Água na fervura
Houve erros, é óbvio, no enfrentamento inicial do novo coronavírus tanto no Brasil como no resto do mundo, absolutamente naturais e até previsíveis diante de uma doença inédita e misteriosa, que ainda segue evoluindo e desafiando a ciência com a produção de intermináveis e ameaçadoras mutações.
Tais equívocos, voluntários ou não, que aparentemente tenham contribuído para agravar a transmissão da enfermidade, poderiam e deveriam ser investigados pelos órgãos de ofício, como as Polícias Civil e Federal e o Ministério Público, não se justificando a instalação de todo o aparato carnavalesco de uma comissão parlamentar de inquérito, a não ser por odiosa guerra política e mesquinho oportunismo eleitoreiro, como foi o medíocre espetáculo encerrado melancolicamente no Senado.
O pior de tudo é que além de desmoralizar uns dos instrumentos mais importantes da democracia, a ópera-bufa comandada pelo impoluto relator Renan Calheiros e seus coadjuvantes vai decepcionar profundamente quem está esperando que as acusações feitas pelo relator levem para a cadeia um monte de autoridades e empresários apontados como culpados pela pandemia.
Não se trata de mera previsão pessoal sobre o desfecho do episódio. É a realidade da vida que irá se impor às expectativas.
É de conhecimento geral o desapreço que o ministro Luís Roberto Barroso, do Supremo Tribunal Federal, tem pelo presidente Jair Bolsonaro, e vice-versa. Ambos trocaram pesadas ofensas em torno da urna eletrônica: Bolsonaro levantando suspeitas sobre a inviolabilidade da máquina e pedindo o voto impresso, e Barroso, no papel de presidente do TSE, defendendo ardorosamente a segurança da tecnologia.
Não poderia haver, portanto, opinião mais insuspeita que a do magistrado a respeito das imputações que Renan faz em seu relatório ao presidente da República e a mais de 60 pessoas.

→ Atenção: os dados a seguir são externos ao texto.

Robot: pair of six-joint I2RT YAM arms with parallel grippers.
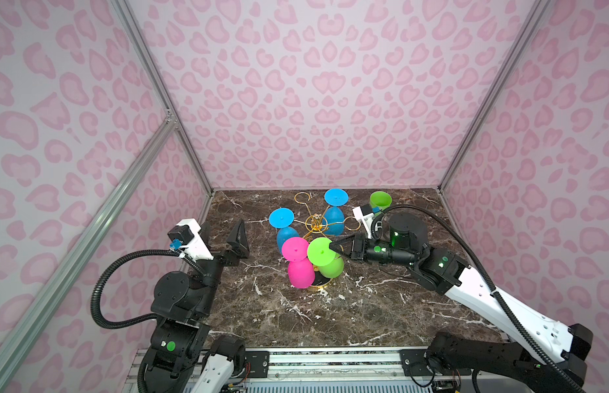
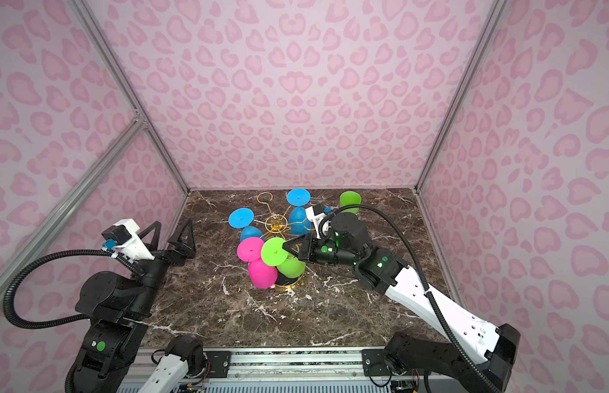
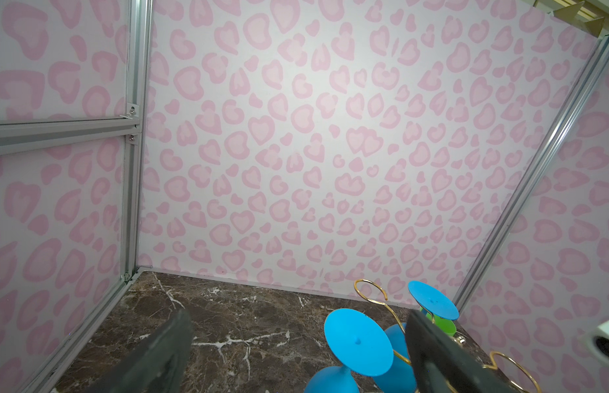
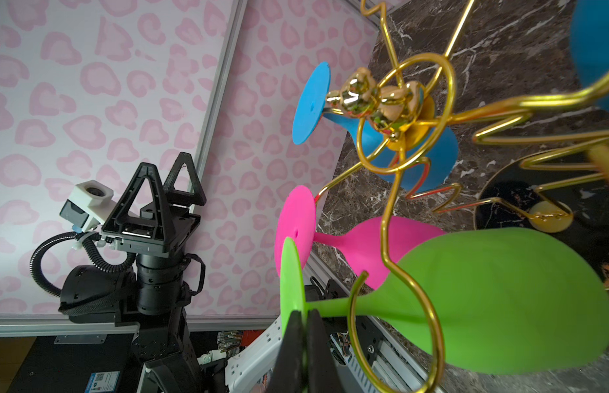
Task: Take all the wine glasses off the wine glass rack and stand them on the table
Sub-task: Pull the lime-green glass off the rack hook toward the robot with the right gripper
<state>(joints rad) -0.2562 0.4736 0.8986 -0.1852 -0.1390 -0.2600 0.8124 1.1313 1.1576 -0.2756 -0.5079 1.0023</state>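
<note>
The gold wire wine glass rack (image 1: 315, 223) (image 2: 277, 223) (image 4: 395, 102) stands mid-table on its black round base (image 4: 521, 190). A green wine glass (image 1: 332, 267) (image 2: 291, 267) (image 4: 500, 299) hangs upside down at the rack's near side, its stem inside a gold hook loop. My right gripper (image 1: 333, 247) (image 2: 286, 248) (image 4: 305, 311) is shut on the rim of that glass's flat foot, reaching in from the right. My left gripper (image 1: 225, 228) (image 2: 173, 223) (image 3: 296, 316) stands open at the table's left edge, holding nothing.
A pink glass (image 1: 299, 268) hangs right beside the green one, their feet overlapping in the top views. Two blue glasses (image 1: 282, 217) (image 1: 335, 197) hang on the rack's far arms. A green cup (image 1: 380, 200) stands at the back right. Patterned walls close three sides.
</note>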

Veja o que ele falou acerca disso em entrevista ao UOL: “O Ministério Público não estará vinculado a esta tipificação. O Ministério Público deverá trabalhar com os fatos que foram apurados e pode dar diferente qualificação a esses fatos ou até considerá-los atípicos.”
Barroso afirmou que é comum o relatório de uma Comissão Parlamentar de Inquérito, como a da Covid, trazer tipos de crimes e pedir indiciamento de investigados, mas reforçou o “caráter político” da decisão.
Disse o ministro com todas as letras: “Colocar ou não um rol de crimes no relatório é uma decisão política. Não é incomum que seja feito, mas a implicação jurídica é bem reduzida, porque não interfere no juízo que o Ministério Público fará dos fatos que foram apurados.”
Lamento sinceramente se você está entre aqueles que irão sofrer uma enorme frustração quando toda essa história, daqui a um bom tempo (sim, porque isso vai longe), terminar com todos os envolvidos confraternizando ao redor de uma suculenta pizza, como é o destino de praxe de todas as CPIs na terra dos tupinambás.
Não foi por falta de aviso.
1 comentário
Marcos Villanova de Castro · 24/10/2021 às 13:37
Perfeito, Caio.
A lamentar, além do espetáculo de baixíssimo nível comandado por Azis, Calheiros et caterva, a oportunidade perdida de investigar os prefeitos e governadores que se locupletaram com recursos destinados ao enfrentamento do covid.